-------- Extracted information --------

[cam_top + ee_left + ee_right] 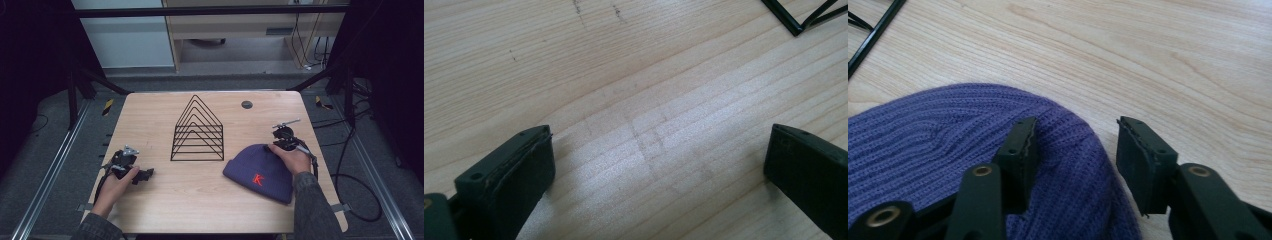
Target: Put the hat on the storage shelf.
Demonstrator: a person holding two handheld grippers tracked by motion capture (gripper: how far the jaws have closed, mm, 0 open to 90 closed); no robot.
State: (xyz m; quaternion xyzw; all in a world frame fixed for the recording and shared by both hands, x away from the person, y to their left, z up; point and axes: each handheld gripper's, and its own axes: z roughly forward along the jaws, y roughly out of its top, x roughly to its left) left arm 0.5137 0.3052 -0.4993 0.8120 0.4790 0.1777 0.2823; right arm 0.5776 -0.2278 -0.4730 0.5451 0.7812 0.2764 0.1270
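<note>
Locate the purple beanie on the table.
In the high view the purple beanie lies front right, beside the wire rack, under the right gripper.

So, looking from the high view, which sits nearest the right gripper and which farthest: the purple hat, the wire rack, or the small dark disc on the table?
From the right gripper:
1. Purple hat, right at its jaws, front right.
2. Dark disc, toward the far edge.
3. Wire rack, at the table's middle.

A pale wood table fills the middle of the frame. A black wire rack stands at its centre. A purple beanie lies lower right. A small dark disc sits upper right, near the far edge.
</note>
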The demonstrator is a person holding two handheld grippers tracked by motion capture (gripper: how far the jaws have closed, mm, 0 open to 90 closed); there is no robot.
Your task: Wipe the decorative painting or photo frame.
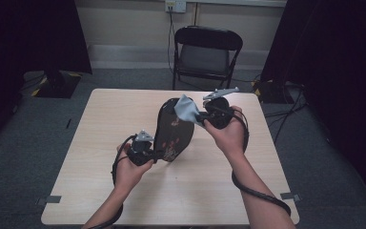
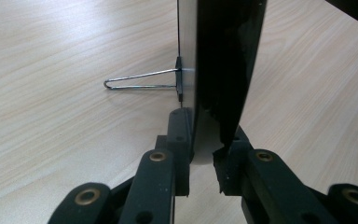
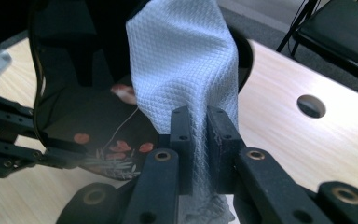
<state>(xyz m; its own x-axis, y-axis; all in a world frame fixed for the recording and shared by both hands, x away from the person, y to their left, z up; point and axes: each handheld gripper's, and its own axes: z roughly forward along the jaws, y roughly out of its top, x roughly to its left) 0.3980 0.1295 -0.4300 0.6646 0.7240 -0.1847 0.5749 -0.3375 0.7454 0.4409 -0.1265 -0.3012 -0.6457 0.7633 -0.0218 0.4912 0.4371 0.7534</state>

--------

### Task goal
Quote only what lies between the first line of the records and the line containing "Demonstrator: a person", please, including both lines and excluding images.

### Response area
[cam_top + ee_left + ee_right] 
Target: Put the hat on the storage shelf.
Demonstrator: a person holding two handheld grippers tracked by motion capture (gripper: how far the jaws have closed, mm, 0 open to 90 closed); no robot.

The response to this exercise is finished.